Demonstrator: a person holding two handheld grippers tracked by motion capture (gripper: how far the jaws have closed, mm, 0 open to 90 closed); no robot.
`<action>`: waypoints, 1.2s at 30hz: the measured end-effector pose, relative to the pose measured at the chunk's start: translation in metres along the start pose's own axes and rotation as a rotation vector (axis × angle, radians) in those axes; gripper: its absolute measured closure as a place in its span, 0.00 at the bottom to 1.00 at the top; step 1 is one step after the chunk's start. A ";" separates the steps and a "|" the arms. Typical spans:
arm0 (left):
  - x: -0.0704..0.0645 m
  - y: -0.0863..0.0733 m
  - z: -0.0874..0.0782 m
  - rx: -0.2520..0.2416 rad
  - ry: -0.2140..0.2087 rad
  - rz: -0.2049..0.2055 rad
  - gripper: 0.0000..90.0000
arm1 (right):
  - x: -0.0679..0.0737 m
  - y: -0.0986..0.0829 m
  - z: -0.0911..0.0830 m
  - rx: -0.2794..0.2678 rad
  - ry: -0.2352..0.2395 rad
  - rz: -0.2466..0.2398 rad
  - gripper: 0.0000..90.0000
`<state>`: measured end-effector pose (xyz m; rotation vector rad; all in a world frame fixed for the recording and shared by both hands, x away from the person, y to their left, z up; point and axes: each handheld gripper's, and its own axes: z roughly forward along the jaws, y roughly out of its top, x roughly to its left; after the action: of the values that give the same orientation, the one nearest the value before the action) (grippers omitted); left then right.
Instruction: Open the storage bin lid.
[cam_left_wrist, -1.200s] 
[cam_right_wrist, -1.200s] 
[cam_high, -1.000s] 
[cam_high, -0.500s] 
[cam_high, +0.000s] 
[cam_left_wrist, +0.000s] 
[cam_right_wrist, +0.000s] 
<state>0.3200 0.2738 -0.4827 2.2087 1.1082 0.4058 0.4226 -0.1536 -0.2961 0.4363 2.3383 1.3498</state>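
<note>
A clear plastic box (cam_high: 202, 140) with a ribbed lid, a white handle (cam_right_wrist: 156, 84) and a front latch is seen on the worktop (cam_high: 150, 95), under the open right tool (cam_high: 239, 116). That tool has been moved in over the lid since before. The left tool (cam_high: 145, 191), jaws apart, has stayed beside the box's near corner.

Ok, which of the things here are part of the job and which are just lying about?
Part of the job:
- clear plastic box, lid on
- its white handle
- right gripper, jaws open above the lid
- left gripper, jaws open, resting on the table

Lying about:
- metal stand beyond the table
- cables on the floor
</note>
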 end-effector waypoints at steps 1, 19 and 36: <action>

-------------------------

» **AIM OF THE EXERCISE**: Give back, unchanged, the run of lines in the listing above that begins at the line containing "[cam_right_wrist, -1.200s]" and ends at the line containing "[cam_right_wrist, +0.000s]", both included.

» **WRITTEN REPLY**:
[cam_right_wrist, -1.200s] 
[cam_high, -1.000s] 
[cam_high, -0.500s] 
[cam_high, +0.000s] 
[cam_left_wrist, +0.000s] 
[cam_right_wrist, +0.000s] 

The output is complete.